Practice is the best of all instructors.
- Publillius Syrus
Everything is practice.
Oh my gosh. The last time I got to draw was May 5th. Way, WAY too long for me. Last night I finally got back to it and it felt sooooo good.
I am definitely rusty, rusty, rusty. This is overworked, and yet, I just loved every minute of doing it. I couldn't stop after such a long time of no tangling, and that resulted in the overwork (and the lack of sleep since I didn't start the coloring until after 10 pm). But it was worth every second for the pleasure it gave me.
Just the same sort of sigh-of-relief as when you finally get to scratch a bothersome itch.

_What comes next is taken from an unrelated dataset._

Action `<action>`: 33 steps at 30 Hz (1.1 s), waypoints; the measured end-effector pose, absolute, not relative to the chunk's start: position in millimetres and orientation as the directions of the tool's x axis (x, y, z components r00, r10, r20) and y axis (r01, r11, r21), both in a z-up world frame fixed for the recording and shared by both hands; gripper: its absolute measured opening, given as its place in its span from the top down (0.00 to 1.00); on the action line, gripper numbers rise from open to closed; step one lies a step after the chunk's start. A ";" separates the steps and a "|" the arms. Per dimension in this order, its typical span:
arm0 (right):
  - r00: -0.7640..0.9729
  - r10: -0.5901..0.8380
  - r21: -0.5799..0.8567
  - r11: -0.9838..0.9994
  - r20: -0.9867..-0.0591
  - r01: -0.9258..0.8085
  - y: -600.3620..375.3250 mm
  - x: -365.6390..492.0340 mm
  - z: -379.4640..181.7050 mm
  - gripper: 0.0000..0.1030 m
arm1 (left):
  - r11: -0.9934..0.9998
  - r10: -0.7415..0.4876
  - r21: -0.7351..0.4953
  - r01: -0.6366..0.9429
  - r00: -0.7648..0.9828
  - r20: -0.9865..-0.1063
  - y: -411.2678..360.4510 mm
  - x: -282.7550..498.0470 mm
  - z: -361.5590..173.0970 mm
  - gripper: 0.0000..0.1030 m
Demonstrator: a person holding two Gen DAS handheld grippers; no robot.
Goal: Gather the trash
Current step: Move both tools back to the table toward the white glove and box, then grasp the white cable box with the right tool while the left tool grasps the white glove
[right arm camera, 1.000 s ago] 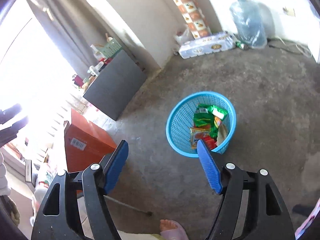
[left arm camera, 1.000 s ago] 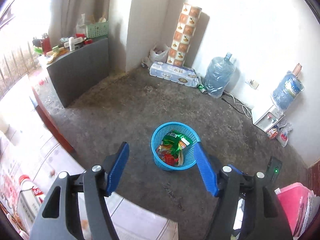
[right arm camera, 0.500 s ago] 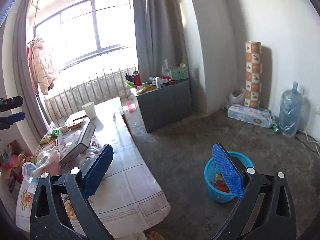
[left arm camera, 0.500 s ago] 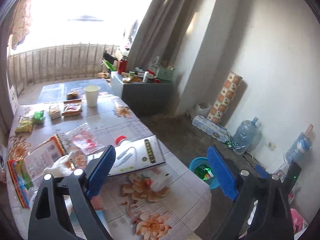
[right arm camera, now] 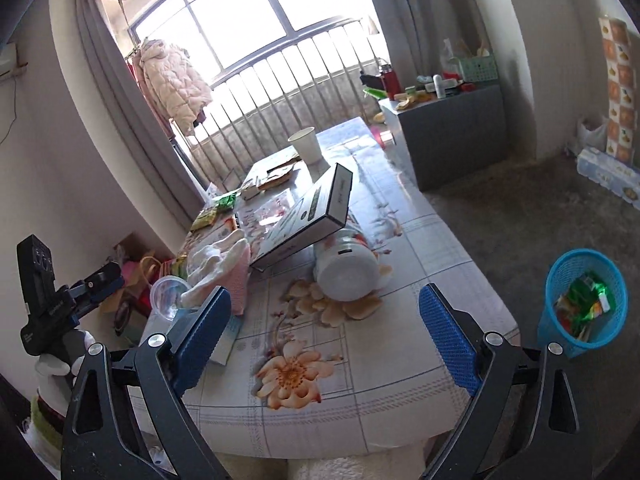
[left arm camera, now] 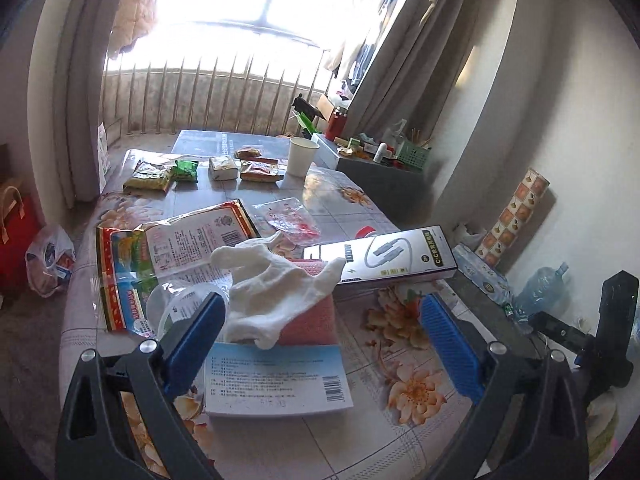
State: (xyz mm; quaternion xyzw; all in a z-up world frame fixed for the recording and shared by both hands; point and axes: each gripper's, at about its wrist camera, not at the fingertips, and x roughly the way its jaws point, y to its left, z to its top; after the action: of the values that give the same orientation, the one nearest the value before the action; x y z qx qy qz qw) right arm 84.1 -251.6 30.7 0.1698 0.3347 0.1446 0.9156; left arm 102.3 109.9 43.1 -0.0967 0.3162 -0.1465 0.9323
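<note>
My left gripper (left arm camera: pixel 322 340) is open and empty above the near end of a flowered table (left arm camera: pixel 404 432). Under it lie a white glove (left arm camera: pixel 276 284), a pink cloth (left arm camera: pixel 308 320) and a white-blue booklet (left arm camera: pixel 276 380). Large snack wrappers (left arm camera: pixel 168 248) and small packets (left arm camera: pixel 186 170) lie farther back. My right gripper (right arm camera: pixel 324 336) is open and empty over the table's near corner. The blue trash basket (right arm camera: pixel 580 300) stands on the floor at the right, holding wrappers.
A long cable box (left arm camera: pixel 396 256) rests on a tipped white jar (right arm camera: pixel 346 268). A paper cup (left arm camera: pixel 302 156) stands at the far end. A grey cabinet (right arm camera: pixel 452 128), a water jug (left arm camera: pixel 540 288) and a red bag (left arm camera: pixel 16 236) stand around the table.
Both grippers swung up from the floor basket to the table and came closer over its near end. Both stayed open and empty.
</note>
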 end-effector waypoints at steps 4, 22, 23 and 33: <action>0.701 0.417 0.433 0.885 -0.578 -0.171 -236.2 94.1 30.7 0.17 | 0.954 -0.300 -0.180 0.241 0.741 -0.601 104.5 117.2 27.7 0.07; 0.532 0.535 0.573 0.812 -0.656 -0.110 -247.7 245.5 24.2 0.17 | 0.939 -0.217 -0.002 0.344 0.586 -0.781 60.4 212.0 -24.4 0.29; 0.519 0.539 0.581 0.808 -0.663 -0.097 -248.4 252.4 20.3 0.17 | 0.940 -0.211 -0.001 0.341 0.579 -0.788 60.4 213.5 -27.0 0.32; 0.422 0.594 0.633 0.772 -0.685 -0.061 -244.7 279.2 -0.9 0.45 | 0.953 -0.191 -0.013 0.303 0.569 -0.800 69.9 219.5 -30.8 0.55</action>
State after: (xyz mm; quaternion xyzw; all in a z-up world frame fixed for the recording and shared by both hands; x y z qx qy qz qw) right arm 279.2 -244.7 -0.9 0.2681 0.4972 0.2050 0.7993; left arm 219.5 69.9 -30.8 0.0630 0.4429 -0.1399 0.8833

The linework, before color was added, is on the right.
So what caused this long, long drought? I'm teaching rug hooking in the midwest later this summer and I needed to produce multiple samples for the upcoming class. That has been taking up all my time. I will post the samples soon but now that they are done, I just want to get back to regular rug hooking, punching, and DRAWING.
There will be another short delay while I finish prepping, traveling and teaching. By September I hope to be back to a regular schedule of drawing and blogging.
In the meantime, meditation is keeping me sane and happy throughout this long summer.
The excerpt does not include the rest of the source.